Bunnies Under Communism! The Oscar Nominated Rabbit à la Berlin + Nurith Aviv’s Loss

By Joe Bendel. Was it possible to thrive under Communism? Yes, for a short while, if you happened to be a rabbit in East Berlin. But their salad days did not last forever. In a story too strange not to be true, a population of rabbits temporarily flourished in the green belt running down the center of the despised Berlin Wall. Part nature documentary and part parable, directors Bartek Konopka and Piotr Rosolowski offer a truly original perspective on the Communist experience through the eyes of those East German bunnies in Rabbit à la Berlin (trailer above), a 2009 Academy Award nominee for best documentary short, which opens today in New York as part of a double bill of short docs examining Twentieth Century German history.

During the immediate post-war years, a hearty band of rabbits survived by raiding the garden patches on Potsdamer Platz. Much to their supposed surprise, sheltering walls were suddenly erected around them in 1961. With a nice grassy run, plenty of shade, and precious little human contact the whiskered critters made like rabbits and multiplied. The East German guards even began adopting them to help pass the time.

However, for many West Berliners, especially artists, the rabbits’ ability to burrow beneath the walls made them symbols of something greater—coyote tricksters for their divided age. Then, as escape attempts became more frequent and daring, the rabbits’ peaceful lives were upturned. Their lush grass was destroyed so that fugitive footsteps would be easier to track in the dirt beneath. Formerly their protectors, the guards declared open season on the rabbits, like a red army of Elmer Fudds.

One of Rabbit’s many surprises is the extent and quality of archival film capturing Berlin rabbits in their former environment.
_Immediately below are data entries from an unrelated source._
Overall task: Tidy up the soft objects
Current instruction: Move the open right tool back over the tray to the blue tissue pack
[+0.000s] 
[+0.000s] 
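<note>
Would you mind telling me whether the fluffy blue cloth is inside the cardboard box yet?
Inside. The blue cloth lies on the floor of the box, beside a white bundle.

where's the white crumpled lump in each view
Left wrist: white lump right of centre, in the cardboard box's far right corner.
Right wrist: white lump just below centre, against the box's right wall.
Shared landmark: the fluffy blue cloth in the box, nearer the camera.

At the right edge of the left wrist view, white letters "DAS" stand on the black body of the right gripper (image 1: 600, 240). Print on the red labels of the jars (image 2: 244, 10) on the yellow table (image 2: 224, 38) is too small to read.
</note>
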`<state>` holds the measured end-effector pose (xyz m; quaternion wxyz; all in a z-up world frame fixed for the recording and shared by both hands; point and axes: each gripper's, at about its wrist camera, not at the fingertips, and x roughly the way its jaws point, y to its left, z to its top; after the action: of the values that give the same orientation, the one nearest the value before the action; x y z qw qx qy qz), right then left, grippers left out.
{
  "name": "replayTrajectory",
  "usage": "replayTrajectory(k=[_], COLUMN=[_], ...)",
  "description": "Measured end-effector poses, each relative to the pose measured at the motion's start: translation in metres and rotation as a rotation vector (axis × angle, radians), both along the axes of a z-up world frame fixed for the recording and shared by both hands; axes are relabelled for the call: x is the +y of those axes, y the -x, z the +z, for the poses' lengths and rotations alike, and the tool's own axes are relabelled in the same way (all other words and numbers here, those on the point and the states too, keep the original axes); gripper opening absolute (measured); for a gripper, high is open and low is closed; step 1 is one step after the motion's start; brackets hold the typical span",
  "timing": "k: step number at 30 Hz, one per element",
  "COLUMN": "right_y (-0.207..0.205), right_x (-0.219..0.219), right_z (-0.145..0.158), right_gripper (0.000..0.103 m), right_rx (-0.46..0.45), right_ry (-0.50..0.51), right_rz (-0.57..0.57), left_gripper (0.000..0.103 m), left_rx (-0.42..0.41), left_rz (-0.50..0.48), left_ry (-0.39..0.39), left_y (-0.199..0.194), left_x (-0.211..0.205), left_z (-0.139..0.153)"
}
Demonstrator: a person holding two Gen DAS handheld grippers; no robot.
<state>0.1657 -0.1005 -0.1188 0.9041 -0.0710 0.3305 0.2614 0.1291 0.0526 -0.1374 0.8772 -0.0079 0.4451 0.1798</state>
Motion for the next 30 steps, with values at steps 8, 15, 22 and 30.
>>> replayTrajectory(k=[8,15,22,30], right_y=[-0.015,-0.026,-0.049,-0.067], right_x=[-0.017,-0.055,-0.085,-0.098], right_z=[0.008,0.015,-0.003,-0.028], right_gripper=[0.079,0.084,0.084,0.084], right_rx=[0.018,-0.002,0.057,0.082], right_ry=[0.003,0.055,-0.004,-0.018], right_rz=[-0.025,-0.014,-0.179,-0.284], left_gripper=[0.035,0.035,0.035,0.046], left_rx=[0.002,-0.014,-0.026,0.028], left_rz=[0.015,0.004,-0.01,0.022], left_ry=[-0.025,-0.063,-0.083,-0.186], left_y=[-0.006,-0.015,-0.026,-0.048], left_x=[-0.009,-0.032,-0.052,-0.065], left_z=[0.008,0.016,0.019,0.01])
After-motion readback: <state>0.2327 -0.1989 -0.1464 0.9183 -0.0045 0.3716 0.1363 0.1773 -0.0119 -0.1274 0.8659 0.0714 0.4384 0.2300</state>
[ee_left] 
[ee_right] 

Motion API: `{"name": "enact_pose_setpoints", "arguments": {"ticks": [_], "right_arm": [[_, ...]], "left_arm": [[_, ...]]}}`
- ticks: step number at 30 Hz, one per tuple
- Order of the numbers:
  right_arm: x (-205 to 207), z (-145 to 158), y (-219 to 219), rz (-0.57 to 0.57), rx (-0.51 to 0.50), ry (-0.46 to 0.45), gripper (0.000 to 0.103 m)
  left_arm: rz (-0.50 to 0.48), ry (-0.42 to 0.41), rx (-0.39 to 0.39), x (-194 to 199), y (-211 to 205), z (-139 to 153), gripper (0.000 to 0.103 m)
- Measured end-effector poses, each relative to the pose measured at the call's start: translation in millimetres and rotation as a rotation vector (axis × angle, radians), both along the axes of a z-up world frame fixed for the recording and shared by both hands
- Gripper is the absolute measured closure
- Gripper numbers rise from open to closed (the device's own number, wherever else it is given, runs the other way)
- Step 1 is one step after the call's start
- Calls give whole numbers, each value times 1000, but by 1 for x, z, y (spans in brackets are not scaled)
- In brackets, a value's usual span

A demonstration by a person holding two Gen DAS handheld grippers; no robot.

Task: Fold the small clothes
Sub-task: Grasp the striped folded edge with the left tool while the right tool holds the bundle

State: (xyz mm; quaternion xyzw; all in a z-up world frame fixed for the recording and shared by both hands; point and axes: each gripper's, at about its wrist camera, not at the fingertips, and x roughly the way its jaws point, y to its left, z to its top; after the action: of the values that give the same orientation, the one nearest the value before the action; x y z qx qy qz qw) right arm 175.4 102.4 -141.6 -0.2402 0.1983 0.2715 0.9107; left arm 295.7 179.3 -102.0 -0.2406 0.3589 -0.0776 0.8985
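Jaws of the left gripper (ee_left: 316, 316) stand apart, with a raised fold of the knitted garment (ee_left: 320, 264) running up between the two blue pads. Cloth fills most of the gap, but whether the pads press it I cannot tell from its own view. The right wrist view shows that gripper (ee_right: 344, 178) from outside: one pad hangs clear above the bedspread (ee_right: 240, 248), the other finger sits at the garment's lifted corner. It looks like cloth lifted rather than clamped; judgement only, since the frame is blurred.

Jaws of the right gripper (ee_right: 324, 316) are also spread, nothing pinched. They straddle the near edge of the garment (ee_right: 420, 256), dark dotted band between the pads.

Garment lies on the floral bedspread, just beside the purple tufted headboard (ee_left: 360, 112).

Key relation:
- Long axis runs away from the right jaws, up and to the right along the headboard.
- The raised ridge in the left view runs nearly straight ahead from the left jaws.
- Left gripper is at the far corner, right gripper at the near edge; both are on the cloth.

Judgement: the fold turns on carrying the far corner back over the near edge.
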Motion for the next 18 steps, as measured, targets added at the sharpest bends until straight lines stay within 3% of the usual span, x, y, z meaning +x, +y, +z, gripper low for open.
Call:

Credible simply as a wildlife film (even featuring the smoothly placid narration of Krystyna Czubówna, a well-known Polish voice-over artist for nature docs), it also has a slyly subversive sensibility, particularly when it incorporates news footage of the likes of Fidel Castro and Yassir Arafat come to gawk approvingly at the Wall. Wistful without being nostalgic, it is one of the more inventive and entertaining documentaries to reach theaters this year.

A meditation on the Holocaust.

While the fate of the Berlin Wall rabbit warren is not widely known outside of Germany, the Holocaust and its implications are certainly well established terrain for documentarians. Yet, French-Israeli filmmaker Nurith Aviv finds fresh insights in Loss. Returning to her father’s ancestral home of Berlin, Aviv explores the cultural and scientific losses Germany imposed on itself through the Holocaust.

While relatively conventional in her approach, Aviv superimposes interviews with four prominent Berliners and a vintage television appearance by Hannah Arrendt over sights seen from the S-Bahn train as it makes its way through the city. It makes the talking heads more visually dynamic, and also gives viewers a good feeling for the still-grim looking city.

Frankly, the fifty minute Rabbit was robbed at last year’s Oscars. Highly recommended, it is unquestionably the main event of Film Forum’s Berlin documentary double feature. That said, the thirty minute Loss is also a thoughtful film worth seeing in tandem with Rabbit. Both screen together at New York’s Film Forum, beginning today (12/8).

Posted December 8th, 2010 at 2:07pm.